Records from a data source
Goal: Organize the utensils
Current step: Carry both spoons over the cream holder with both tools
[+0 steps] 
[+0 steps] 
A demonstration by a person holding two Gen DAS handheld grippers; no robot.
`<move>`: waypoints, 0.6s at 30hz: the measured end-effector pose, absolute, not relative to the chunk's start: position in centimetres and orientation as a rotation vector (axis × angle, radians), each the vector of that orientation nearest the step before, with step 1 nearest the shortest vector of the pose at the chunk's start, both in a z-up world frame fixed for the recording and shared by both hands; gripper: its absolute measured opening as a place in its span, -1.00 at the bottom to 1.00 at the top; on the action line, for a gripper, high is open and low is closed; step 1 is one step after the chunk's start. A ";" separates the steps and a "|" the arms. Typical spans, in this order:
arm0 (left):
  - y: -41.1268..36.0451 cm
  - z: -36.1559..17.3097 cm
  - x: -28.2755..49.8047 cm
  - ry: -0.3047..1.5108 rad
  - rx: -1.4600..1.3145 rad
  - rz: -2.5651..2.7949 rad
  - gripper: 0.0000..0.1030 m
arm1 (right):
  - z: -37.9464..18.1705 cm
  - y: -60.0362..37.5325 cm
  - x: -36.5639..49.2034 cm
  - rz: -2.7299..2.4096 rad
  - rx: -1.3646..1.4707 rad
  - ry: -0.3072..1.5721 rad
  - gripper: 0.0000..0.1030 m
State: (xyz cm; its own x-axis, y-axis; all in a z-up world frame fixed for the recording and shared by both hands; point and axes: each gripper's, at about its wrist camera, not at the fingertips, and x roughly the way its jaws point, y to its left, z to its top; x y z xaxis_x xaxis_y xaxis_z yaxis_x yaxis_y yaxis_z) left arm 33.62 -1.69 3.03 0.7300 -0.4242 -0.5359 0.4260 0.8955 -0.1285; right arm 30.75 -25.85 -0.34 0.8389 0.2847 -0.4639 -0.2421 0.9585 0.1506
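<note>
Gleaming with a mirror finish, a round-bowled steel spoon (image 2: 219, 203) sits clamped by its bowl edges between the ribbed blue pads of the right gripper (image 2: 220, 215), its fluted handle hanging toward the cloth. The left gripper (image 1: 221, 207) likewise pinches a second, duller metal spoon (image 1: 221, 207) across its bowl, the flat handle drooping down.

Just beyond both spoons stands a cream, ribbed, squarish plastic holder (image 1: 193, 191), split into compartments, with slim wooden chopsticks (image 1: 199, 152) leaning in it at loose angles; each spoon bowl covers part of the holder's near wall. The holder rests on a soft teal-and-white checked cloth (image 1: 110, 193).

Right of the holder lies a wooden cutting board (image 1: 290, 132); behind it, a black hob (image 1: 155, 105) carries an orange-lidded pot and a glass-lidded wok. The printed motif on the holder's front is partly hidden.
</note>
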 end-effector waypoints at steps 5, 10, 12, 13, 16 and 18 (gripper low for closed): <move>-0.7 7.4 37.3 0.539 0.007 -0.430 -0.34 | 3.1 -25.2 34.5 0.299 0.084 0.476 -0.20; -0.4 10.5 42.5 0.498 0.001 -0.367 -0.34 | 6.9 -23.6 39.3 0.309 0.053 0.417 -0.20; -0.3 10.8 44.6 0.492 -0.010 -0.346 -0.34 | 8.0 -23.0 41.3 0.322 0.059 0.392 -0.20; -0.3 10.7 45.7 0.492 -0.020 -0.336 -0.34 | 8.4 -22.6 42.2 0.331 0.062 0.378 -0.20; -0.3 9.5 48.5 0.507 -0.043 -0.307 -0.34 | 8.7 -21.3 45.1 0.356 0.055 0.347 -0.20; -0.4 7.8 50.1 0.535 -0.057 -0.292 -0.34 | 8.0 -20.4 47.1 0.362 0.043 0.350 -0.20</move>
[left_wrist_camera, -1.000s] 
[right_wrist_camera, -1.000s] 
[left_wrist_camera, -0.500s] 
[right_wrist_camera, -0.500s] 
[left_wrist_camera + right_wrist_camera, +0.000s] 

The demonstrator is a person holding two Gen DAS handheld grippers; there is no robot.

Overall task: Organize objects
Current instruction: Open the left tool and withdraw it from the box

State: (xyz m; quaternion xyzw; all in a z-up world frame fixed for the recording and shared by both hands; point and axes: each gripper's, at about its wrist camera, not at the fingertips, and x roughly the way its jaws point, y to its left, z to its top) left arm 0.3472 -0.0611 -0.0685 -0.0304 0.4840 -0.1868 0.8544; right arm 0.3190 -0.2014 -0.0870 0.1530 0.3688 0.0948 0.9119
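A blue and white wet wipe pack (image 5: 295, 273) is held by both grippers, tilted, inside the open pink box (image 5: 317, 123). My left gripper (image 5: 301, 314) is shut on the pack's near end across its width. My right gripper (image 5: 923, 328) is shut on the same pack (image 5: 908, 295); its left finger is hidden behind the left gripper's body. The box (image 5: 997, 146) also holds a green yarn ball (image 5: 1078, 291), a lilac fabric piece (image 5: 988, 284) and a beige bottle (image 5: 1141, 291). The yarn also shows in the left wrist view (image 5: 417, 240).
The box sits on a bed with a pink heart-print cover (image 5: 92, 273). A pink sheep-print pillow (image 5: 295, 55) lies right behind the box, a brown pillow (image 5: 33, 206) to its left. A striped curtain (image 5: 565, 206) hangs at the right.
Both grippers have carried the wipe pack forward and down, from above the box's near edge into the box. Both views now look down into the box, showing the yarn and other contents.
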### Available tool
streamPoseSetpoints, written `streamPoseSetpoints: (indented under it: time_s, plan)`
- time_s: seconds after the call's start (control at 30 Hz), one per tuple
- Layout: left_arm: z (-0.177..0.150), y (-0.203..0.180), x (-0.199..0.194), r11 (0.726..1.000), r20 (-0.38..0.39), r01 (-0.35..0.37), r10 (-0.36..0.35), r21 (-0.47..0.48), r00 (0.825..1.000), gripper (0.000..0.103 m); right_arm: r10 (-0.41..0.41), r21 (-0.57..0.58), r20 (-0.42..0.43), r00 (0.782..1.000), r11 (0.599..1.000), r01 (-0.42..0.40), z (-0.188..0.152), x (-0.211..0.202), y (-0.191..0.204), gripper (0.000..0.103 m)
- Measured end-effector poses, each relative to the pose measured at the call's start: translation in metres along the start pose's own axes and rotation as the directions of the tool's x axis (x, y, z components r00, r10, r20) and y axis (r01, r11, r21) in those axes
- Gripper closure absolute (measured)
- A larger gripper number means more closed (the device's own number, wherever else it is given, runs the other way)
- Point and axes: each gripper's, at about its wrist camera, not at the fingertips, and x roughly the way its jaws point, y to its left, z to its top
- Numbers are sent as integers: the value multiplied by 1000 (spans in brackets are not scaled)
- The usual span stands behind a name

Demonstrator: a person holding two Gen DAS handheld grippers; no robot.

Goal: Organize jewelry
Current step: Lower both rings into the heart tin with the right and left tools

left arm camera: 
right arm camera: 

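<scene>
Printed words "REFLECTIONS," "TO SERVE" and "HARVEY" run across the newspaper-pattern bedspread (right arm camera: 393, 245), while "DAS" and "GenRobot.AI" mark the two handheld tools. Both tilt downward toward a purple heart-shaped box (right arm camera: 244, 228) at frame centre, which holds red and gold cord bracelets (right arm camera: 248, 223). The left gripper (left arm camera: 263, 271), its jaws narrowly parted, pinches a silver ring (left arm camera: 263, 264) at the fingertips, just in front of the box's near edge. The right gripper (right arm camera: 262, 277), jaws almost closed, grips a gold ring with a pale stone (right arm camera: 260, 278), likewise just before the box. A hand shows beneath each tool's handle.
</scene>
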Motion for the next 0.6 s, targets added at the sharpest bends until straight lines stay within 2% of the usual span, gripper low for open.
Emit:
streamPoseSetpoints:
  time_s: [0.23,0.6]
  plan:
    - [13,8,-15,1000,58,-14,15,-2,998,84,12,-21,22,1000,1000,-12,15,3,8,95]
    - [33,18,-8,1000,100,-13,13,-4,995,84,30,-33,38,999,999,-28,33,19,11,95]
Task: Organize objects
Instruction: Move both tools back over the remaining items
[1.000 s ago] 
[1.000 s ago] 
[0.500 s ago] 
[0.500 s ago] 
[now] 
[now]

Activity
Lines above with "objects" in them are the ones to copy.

Reply
Overall task: Organize objects
Task: Organize objects

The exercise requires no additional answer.